United States v. Jesus Pimentel-Lopez

828 F.3d 1173, 2016 U.S. App. LEXIS 13019, 2016 WL 3874414
CourtCourt of Appeals for the Ninth Circuit
DecidedJuly 15, 2016
Docket14-30210
StatusPublished
Cited by8 cases

This text of 828 F.3d 1173 (United States v. Jesus Pimentel-Lopez) is published on Counsel Stack Legal Research, covering Court of Appeals for the Ninth Circuit primary law. Counsel Stack provides free access to over 12 million legal documents including statutes, case law, regulations, and constitutions.

Bluebook
United States v. Jesus Pimentel-Lopez, 828 F.3d 1173, 2016 U.S. App. LEXIS 13019, 2016 WL 3874414 (9th Cir. 2016).

Opinion

OPINION

KOZINSKI, Circuit Judge:

The jury in defendant’s criminal case made a special finding that the quantity of *1175 drugs involved was “less than 50 grams.” We consider whether the district judge may nevertheless calculate defendant’s sentence based on the judge’s finding that the quantity involved was far in excess of 50 grams.

FACTS

Defendant was convicted of possession of methamphetamine with intent to distribute and conspiracy to possess with intent to distribute, in violation of 21 U.S.C. §§ 841(a)(1) and 846. The punishment for both of these crimes is determined by section 841(b), which sets differential punishments, depending on drug type and quantity. If the quantity involved is less than 50 grams or an indeterminate amount, then the maximum sentence is 20 years. § 841(b)(1)(C). The statute sets higher minimum and maximum sentences for larger drug quantities. § 841(b)(l)(A)-(B).

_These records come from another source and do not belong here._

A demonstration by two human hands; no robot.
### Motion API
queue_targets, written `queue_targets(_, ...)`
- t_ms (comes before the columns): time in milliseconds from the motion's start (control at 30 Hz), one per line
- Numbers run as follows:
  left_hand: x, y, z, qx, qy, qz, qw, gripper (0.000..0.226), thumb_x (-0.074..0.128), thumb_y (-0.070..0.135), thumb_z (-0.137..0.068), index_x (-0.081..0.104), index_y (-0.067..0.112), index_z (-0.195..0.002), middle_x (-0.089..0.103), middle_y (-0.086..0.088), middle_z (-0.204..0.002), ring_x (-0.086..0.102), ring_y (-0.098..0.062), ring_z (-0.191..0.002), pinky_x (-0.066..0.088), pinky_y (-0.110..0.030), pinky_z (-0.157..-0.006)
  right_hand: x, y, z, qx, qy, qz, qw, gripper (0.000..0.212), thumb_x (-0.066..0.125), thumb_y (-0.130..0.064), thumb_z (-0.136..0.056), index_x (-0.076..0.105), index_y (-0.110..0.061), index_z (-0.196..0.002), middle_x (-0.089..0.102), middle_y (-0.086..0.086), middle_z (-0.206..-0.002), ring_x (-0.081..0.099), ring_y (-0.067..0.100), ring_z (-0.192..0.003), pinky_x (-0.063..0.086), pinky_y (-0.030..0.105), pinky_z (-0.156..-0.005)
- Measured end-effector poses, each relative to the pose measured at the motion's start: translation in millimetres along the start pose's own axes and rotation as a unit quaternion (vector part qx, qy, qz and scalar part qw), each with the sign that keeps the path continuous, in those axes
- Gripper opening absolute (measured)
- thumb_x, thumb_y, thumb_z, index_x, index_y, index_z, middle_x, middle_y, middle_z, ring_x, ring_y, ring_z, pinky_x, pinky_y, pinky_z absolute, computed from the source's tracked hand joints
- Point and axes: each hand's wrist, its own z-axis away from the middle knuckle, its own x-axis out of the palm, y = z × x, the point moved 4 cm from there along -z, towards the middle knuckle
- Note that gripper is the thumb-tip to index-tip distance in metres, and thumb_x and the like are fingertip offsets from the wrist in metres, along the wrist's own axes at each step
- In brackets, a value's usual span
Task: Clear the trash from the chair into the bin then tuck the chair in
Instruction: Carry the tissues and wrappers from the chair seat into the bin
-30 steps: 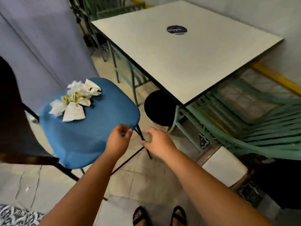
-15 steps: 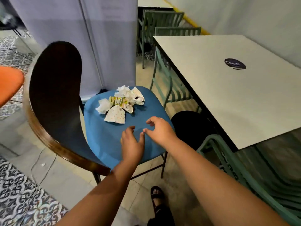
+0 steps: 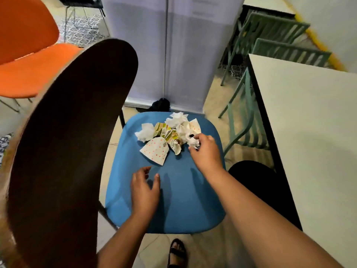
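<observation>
Now, a person bends over a blue chair [image 3: 173, 200] pulled out from the tabletop [image 3: 309, 132]; the trash [image 3: 168, 136], a heap of crumpled tissue and spotted wrappers, lies at the far edge of the seat; the right hand [image 3: 206, 151] reaches the heap's right side, its fingers [image 3: 199, 136] curled about a wad of white tissue [image 3: 193, 142] and seemingly pinching it; the left hand [image 3: 144, 188] hovers low over the bare middle of the seat, fingers spread and empty; a dark round shape [image 3: 260, 186], perhaps the bin, sits on the floor between chair and tabletop. Gathering has only begun; next, by the look of it, both hands must scoop the loose pieces together and carry them right to that bin without dropping scraps; tucking the chair comes last.
</observation>
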Motion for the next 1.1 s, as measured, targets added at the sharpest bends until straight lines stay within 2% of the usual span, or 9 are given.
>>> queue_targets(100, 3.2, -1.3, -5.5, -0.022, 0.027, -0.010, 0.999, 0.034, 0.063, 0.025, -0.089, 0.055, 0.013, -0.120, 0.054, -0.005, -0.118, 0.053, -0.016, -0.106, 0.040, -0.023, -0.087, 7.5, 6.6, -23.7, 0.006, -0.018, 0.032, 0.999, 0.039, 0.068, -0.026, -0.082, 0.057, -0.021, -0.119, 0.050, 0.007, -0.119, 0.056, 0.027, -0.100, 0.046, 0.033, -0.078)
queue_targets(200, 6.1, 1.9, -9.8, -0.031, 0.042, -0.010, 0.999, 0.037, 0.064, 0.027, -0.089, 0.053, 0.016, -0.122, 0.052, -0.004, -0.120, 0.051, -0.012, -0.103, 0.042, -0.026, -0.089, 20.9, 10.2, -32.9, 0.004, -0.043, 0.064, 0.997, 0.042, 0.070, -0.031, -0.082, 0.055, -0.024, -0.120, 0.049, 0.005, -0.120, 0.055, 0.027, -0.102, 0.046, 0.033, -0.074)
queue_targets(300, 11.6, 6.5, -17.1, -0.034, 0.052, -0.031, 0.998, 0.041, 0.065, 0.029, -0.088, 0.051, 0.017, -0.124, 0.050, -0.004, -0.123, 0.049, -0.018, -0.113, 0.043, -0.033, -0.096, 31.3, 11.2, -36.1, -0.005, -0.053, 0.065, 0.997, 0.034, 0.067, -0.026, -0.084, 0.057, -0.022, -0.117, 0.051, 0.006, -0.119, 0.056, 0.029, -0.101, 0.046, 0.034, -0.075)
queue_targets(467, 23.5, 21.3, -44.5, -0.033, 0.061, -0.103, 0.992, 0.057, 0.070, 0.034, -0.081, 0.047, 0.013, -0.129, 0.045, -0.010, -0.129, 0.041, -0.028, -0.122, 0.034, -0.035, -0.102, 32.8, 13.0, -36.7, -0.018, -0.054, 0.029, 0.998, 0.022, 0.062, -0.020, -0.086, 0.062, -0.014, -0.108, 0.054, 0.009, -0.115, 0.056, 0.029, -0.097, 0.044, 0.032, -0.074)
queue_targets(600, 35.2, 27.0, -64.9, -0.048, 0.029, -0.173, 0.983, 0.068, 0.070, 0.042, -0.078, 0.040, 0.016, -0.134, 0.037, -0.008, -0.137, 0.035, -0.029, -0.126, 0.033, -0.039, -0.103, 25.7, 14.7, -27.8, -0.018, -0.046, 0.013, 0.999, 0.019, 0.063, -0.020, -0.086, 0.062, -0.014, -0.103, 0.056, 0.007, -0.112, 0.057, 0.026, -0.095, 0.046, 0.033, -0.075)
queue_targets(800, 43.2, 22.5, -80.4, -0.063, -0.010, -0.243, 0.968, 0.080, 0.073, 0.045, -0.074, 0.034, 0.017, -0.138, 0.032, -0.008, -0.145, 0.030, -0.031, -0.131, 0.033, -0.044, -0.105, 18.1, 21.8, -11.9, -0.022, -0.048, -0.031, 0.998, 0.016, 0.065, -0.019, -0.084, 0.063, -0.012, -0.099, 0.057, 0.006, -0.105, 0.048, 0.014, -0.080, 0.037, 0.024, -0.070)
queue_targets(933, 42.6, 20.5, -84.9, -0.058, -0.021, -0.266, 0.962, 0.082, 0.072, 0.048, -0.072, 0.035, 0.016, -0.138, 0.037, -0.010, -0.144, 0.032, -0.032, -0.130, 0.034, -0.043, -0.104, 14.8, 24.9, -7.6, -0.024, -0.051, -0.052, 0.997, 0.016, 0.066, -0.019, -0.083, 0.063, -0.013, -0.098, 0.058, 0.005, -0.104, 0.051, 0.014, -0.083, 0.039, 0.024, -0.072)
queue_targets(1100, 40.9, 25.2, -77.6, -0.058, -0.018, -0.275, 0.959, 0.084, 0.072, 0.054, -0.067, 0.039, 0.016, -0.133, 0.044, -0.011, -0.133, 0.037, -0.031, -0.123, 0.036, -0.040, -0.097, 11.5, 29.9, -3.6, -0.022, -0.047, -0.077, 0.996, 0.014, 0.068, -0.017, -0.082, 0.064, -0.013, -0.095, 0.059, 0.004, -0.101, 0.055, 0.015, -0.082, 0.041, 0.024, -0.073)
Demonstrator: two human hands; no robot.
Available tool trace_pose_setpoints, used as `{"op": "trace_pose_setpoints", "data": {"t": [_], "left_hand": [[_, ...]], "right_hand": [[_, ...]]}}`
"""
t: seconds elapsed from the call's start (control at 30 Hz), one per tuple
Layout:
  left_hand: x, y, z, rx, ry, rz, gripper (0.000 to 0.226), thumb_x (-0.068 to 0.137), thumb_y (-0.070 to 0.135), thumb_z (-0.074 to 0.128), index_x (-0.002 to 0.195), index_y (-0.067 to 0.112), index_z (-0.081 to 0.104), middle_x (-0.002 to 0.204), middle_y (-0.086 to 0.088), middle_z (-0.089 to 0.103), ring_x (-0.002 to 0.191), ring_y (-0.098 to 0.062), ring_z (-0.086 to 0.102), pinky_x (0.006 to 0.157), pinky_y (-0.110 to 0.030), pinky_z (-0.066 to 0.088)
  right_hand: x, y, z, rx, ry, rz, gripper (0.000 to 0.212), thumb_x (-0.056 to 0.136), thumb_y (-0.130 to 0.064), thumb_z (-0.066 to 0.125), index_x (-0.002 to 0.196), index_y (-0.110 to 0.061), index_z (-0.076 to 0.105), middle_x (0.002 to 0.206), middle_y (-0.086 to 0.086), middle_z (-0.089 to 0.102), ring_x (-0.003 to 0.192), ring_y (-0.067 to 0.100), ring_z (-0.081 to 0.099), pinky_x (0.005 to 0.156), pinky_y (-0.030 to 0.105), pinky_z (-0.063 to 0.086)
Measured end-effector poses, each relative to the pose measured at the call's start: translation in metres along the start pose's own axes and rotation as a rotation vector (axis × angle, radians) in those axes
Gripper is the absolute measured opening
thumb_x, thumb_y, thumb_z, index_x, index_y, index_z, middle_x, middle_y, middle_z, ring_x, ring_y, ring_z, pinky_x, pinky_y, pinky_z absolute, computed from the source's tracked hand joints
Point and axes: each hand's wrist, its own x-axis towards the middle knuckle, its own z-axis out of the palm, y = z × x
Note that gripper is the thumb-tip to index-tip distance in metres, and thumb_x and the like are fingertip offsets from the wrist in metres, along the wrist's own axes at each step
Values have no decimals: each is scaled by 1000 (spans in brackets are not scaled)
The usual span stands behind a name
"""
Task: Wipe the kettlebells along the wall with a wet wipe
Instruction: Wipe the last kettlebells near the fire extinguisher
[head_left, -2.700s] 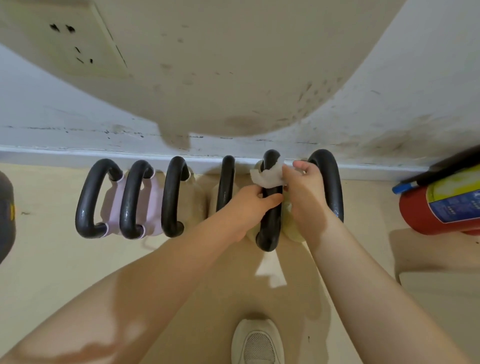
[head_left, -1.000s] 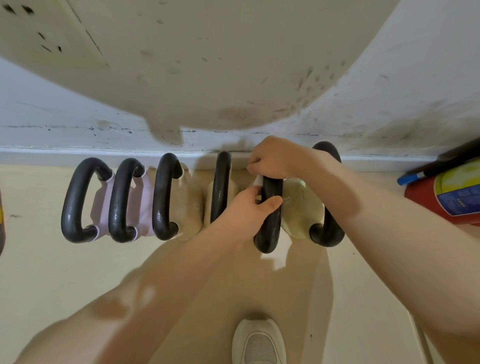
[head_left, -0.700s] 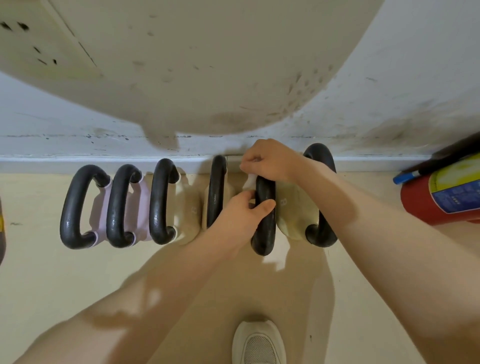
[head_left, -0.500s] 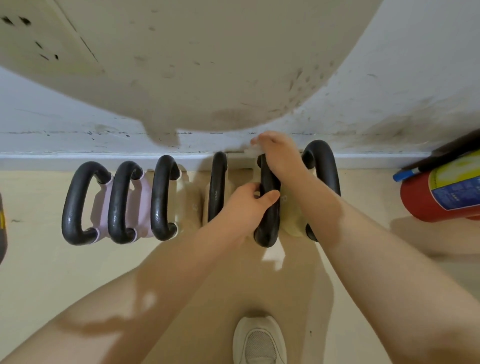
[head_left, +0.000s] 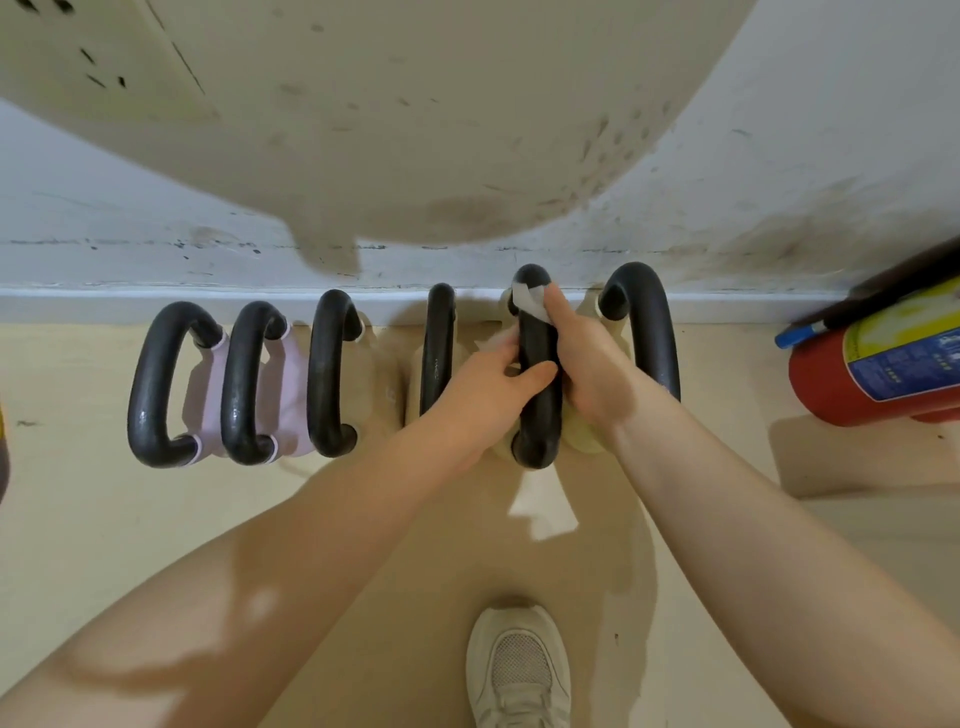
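Left of the hands: three kettlebells (head_left: 244, 384), smooth black loop handles, pale matte bodies, parked against the wall.
Left hand (head_left: 483, 395): grips the fifth kettlebell's handle (head_left: 537, 415), apparently steadying it.
Right hand (head_left: 587, 364): presses a thin white wet wipe (head_left: 530, 304) around the handle's far bend.
Right: red glossy fire extinguisher (head_left: 878, 374).

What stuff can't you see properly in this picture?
Head view, the only one:
- Most of the wet wipe: bunched under the right hand.
- Body of the kettlebell under the fifth handle: covered by the left hand and the right hand.
- Fire extinguisher: cut off by the right edge; label print too small to read.
- Shoe: cut off by the bottom edge.
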Motion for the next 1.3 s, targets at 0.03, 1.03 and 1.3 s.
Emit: {"op": "trace_pose_setpoints", "data": {"t": [0.03, 1.03, 1.3], "left_hand": [[-3, -3, -2, -28, -10, -32, 34, 95, 31, 46, 128, 25, 53, 108, 2, 68, 99, -13, 64, 90, -28, 52], [-29, -16, -6, -107, -43, -142, 49, 98, 43, 29, 117, 10, 59, 88, 6, 64, 80, 0, 61, 69, -11, 50], [-23, -19, -10, -37, -44, -140, 50, 96, 48, 28, 117, 14, 58, 90, 7, 67, 85, 0, 64, 73, -12, 49]], "right_hand": [[-5, 6, -9, -29, -80, -20, 42, 94, -48, 43, 89, -12, 65, 85, 6, 70, 81, 18, 68, 84, 31, 51], [-49, 123, -16, -446, 102, -545, 48, 84, -18, 64, 128, -14, 45, 108, -3, 63, 105, 8, 60, 89, 26, 48], [-49, 124, -7, -180, 1, -511, 56, 87, -7, 52, 138, -11, 30, 115, -7, 61, 109, 8, 58, 105, 41, 43]]}}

With the consent of both parties, the court gave the jury a verdict form, which it filled out as follows:

Having found Jesus Pimentel-Lopez guilty of the charge ... we unanimously find beyond a reasonable doubt the amount of a substance containing a detectable amount of methamphetamine attributable to Jesus Pimentel-Lopez to be:
x Less than 50 grams of a substance containing a detectable amount of methamphetamine.
__50 grams or more, but less than 500 grams, of a substance containing a detectable amount of methamphetamine.
- 500 grams or more of a substance containing a detectable amount of methamphetamine.

At sentencing, the district judge found that the actual quantity attributable to defendant’s crimes was 4.536 kg, which yielded a Sentencing Guidelines range of 235 to 293 months. 1 The judge then sentenced defendant to 240 months — the statutory maximum sentence for a quantity of less than 50 grams. § 841(b)(1)(C). Had the court been bound by the jury’s determination that the quantity attributable to Pi-mentel-Lopez was less than 50 grams, the sentencing range would have been 63-78 months. 2 The court’s 240-month sentence would then have represented a substantial upward departure.

ANALYSIS

I

The principal question presented is whether the district judge was entitled to make a drug quantity finding in excess of that found by the jury in its special verdict. The district court believed it was entitled to do so because “[tjhere is no increase in the statutory maximum sentence beyond the 20 years or 240 months that is charged in the [ijndictment.”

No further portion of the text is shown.